After forming an informal band of apostles and teaching all the girls in school to French kiss, Didier is bored. He wants to be a movie star. He will do their movie with them, yes?

Will, almost drunk with the experience of having seen his first-ever movie, fantasizes hand-animated versions of the movie's ”rescue Dad“ story. Lee Carter puts on a tough, loner filmmaker pose like an 11-year-old Tarantino.

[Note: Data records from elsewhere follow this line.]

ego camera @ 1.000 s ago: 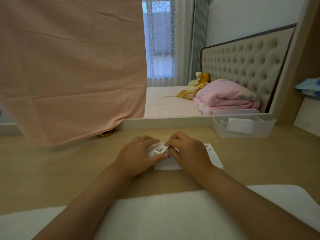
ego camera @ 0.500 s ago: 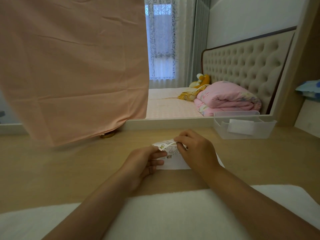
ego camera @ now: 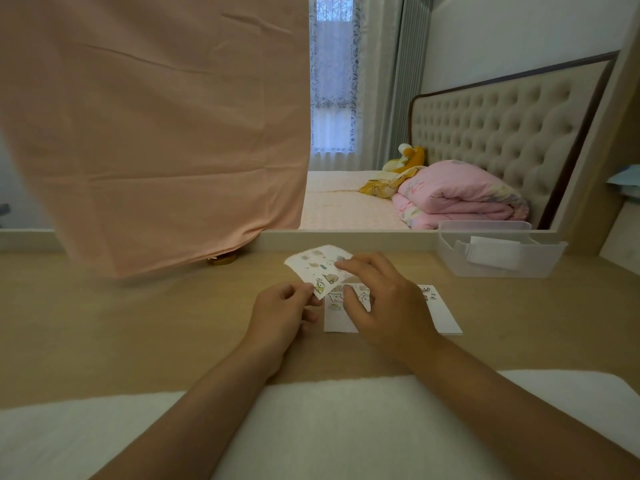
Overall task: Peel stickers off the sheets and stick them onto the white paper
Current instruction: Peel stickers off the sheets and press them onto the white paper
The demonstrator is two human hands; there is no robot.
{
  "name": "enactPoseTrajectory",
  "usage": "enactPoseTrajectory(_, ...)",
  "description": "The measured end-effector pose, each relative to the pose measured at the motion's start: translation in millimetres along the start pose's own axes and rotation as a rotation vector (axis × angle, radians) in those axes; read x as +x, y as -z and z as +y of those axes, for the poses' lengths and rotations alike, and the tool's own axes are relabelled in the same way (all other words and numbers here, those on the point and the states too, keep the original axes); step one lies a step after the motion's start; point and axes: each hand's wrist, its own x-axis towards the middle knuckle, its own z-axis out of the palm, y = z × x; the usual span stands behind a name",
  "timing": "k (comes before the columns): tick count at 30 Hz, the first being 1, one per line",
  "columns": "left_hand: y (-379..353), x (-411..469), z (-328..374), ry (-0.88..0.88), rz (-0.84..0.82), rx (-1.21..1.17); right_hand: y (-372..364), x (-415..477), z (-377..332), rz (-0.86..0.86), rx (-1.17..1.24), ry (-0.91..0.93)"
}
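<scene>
A person's left hand [ego camera: 281, 315] pinches the lower corner of a sticker sheet [ego camera: 320, 266], held tilted above a wooden desk [ego camera: 138, 323]. The right hand [ego camera: 386, 303], fingers spread and loosely bent, touches the sheet's edge over the white paper [ego camera: 441, 317] (several stickers on it), which lies flat on the desk.

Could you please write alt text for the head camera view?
A person's left hand pinches a sticker sheet by its lower corner above a wooden table, while the right hand hovers over white paper bearing stickers. A clear bin stands right.
</scene>
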Motion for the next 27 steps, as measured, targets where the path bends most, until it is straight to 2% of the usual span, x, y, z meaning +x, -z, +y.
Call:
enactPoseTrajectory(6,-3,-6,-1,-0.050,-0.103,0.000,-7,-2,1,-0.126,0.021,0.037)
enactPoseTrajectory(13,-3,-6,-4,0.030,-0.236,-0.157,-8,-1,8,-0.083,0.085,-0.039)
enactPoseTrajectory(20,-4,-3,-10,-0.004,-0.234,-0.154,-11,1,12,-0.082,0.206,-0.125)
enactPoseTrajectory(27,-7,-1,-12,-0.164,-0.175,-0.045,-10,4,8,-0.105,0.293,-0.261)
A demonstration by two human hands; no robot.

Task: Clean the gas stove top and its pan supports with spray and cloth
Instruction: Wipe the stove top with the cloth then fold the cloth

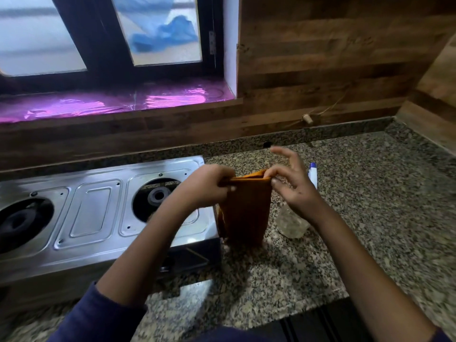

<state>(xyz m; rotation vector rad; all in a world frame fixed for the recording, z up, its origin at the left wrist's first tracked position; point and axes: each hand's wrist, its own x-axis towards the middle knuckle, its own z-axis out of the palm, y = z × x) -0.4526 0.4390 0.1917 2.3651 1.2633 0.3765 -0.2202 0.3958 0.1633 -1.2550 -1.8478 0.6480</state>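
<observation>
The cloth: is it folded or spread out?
Folded: the cloth hangs doubled, both hands pinching its top edge.

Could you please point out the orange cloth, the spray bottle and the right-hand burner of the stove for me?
orange cloth [244, 208]: head view, middle of the hanging panel.
spray bottle [292, 224]: head view, clear body below the right wrist.
right-hand burner [158, 195]: head view, dark burner ring.

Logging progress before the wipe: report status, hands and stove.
Both hands, left hand and right hand, pinch the orange cloth. Stove top bare, pan supports off. Spray bottle behind right wrist.
</observation>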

Lee Carter's complaint that he liked making their movie better when it was just him and Will ­filming it applies to Son of ­Rambow, too. ”Hammer and Tongs,“ the team of director Garth Jennings and producer Nick Goldsmith, who mucked up the big-screen version of The ­Hitchhiker's Guide to the ­Galaxy, atone for their sins with this writing-­directing comeback. But the film is unfocused and sappy in its last third.

Sweet and sentimental, a bit racy to be a kids' film, a bit tame as grown-up entertainment, Son of Rambow is still a small miracle about childhood discovery and the birth of a lifelong love of the movies.

And the greatest miracle of it all might be that all this was inspired by Sylvester Stallone.